What is booting? Transferring OS code from non-volatile storage into volatile storage so it can be run. There's no need. It's in the processor's memory the moment it's turned on.

It doesn't boot. It never boots. It never shuts down, either. You may have tell it you're turning it off, but it flushes its caches and it's done. Power off.

No hibernation: it doesn't need to. The OS and all state data will be there when you come back. No sleep states: just power off.

What is installing an OS or an app? That means transferring from slow non-volatile storage to fast non-volatile storage. There is no slow or fast non-volatile storage. There's just storage. All of it that the programmer can see is non-volatile.

This is profoundly different to everything since 1957 or so.

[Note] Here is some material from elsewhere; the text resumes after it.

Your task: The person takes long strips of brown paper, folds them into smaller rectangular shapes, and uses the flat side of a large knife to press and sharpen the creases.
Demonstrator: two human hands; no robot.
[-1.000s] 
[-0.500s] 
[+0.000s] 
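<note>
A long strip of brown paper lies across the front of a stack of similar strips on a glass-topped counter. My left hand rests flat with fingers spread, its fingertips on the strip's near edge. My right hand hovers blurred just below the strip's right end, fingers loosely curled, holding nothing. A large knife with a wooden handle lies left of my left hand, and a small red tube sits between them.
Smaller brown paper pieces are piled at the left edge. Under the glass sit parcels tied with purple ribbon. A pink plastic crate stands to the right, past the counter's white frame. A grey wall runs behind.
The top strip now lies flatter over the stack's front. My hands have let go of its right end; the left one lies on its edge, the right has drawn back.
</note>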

It's also profoundly different from those 1980s 8-bits with their BASIC or Forth or monitor in ROM, because it's all writable.

That is the big change.

In current machines, nobody structures RAM as a filesystem. (I welcome corrections on this point!) Filesystems are for drives. Doesn't matter what kind of drive: hard disk, SSD, SD card, CD, DVD, DVD-RW, whatever. Different filesystems, but all need transfers from them to and from volatile storage to function.

That's going away. The writing is on the wall. The early tech is shipping right now.

What I am asking is, how will it change OS design?

All I am getting back is, "don't be stupid, it won't, OS design is great already, why would we change?"

This is the same attitude the DOS and CP/M app vendors had to Windows.

WordStar and dBase survived the transition from CP/M to MS-DOS.

They didn't survive the far bigger one from MS-DOS to Windows.

WordPerfect Corp and Lotus Corp tried. They still failed and died.

A bigger transition is about to happen. Let's talk about it instead of denying it's coming.